Task details
Copy the data exactly. Leave nothing out.

Content starts

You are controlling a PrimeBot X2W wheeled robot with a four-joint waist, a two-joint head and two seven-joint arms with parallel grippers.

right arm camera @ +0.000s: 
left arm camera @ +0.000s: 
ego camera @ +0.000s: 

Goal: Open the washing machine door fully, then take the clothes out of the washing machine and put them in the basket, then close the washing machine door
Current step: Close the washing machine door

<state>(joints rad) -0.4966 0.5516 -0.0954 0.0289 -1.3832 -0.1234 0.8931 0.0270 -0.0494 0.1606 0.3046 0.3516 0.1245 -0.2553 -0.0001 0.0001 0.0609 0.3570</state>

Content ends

Exercise output
You are controlling a PrimeBot X2W wheeled robot with a four-joint waist, a two-joint head and two seven-joint arms with parallel grippers.

right arm camera @ +0.000s: 
left arm camera @ +0.000s: 
ego camera @ +0.000s: 

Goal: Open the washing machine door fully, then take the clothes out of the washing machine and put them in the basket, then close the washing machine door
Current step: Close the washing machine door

<state>(joints rad) -0.4966 0.5516 -0.0954 0.0289 -1.3832 -0.1234 0.8931 0.0270 -0.0494 0.1606 0.3046 0.3516 0.1245 -0.2553 -0.0001 0.0001 0.0609 0.3570</state>

No additional answer is needed.